* Exercise prompt *
Retype all of the data without changing a single word.

(Information shown begins)

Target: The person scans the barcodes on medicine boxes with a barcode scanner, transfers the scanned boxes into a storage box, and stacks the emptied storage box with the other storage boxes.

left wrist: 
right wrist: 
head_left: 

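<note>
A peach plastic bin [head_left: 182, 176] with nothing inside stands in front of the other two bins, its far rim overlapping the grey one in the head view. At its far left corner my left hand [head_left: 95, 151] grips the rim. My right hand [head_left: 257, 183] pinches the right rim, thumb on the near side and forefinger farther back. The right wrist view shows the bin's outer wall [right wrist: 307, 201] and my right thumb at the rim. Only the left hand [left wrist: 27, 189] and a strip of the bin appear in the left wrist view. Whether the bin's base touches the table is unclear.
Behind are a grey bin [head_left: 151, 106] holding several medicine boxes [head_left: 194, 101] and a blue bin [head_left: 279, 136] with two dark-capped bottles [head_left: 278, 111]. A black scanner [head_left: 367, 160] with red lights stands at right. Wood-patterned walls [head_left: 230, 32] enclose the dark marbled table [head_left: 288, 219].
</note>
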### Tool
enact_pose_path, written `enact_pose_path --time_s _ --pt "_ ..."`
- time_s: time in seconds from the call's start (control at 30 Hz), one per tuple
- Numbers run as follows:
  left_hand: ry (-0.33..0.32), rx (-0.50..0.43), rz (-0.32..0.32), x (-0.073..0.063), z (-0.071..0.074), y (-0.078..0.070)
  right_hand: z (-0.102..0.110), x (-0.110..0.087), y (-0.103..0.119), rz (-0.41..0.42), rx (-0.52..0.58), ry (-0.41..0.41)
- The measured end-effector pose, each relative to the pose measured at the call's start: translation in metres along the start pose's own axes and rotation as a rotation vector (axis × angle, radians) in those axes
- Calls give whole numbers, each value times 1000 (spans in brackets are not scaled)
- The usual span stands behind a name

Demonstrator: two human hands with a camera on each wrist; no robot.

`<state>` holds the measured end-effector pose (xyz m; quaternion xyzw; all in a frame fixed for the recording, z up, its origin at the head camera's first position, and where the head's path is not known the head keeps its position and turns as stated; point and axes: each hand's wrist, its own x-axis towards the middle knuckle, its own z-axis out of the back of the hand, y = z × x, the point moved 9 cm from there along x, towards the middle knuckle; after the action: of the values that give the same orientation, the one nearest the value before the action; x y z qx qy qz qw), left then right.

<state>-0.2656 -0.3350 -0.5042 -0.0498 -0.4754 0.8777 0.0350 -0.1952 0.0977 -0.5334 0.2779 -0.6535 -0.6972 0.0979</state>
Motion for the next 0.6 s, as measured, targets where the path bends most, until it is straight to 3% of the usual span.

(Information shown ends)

* Response to the exercise *
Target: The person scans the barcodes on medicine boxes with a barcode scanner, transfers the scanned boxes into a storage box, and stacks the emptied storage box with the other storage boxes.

left wrist: 
right wrist: 
head_left: 

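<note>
A peach plastic bin [head_left: 182, 176] with nothing inside stands in front of the other two bins, its far rim overlapping the grey one in the head view. At its far left corner my left hand [head_left: 95, 151] grips the rim. My right hand [head_left: 257, 183] pinches the right rim, thumb on the near side and forefinger farther back. The right wrist view shows the bin's outer wall [right wrist: 307, 201] and my right thumb at the rim. Only the left hand [left wrist: 27, 189] and a strip of the bin appear in the left wrist view. Whether the bin's base touches the table is unclear.
Behind are a grey bin [head_left: 151, 106] holding several medicine boxes [head_left: 194, 101] and a blue bin [head_left: 279, 136] with two dark-capped bottles [head_left: 278, 111]. A black scanner [head_left: 367, 160] with red lights stands at right. Wood-patterned walls [head_left: 230, 32] enclose the dark marbled table [head_left: 288, 219].
</note>
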### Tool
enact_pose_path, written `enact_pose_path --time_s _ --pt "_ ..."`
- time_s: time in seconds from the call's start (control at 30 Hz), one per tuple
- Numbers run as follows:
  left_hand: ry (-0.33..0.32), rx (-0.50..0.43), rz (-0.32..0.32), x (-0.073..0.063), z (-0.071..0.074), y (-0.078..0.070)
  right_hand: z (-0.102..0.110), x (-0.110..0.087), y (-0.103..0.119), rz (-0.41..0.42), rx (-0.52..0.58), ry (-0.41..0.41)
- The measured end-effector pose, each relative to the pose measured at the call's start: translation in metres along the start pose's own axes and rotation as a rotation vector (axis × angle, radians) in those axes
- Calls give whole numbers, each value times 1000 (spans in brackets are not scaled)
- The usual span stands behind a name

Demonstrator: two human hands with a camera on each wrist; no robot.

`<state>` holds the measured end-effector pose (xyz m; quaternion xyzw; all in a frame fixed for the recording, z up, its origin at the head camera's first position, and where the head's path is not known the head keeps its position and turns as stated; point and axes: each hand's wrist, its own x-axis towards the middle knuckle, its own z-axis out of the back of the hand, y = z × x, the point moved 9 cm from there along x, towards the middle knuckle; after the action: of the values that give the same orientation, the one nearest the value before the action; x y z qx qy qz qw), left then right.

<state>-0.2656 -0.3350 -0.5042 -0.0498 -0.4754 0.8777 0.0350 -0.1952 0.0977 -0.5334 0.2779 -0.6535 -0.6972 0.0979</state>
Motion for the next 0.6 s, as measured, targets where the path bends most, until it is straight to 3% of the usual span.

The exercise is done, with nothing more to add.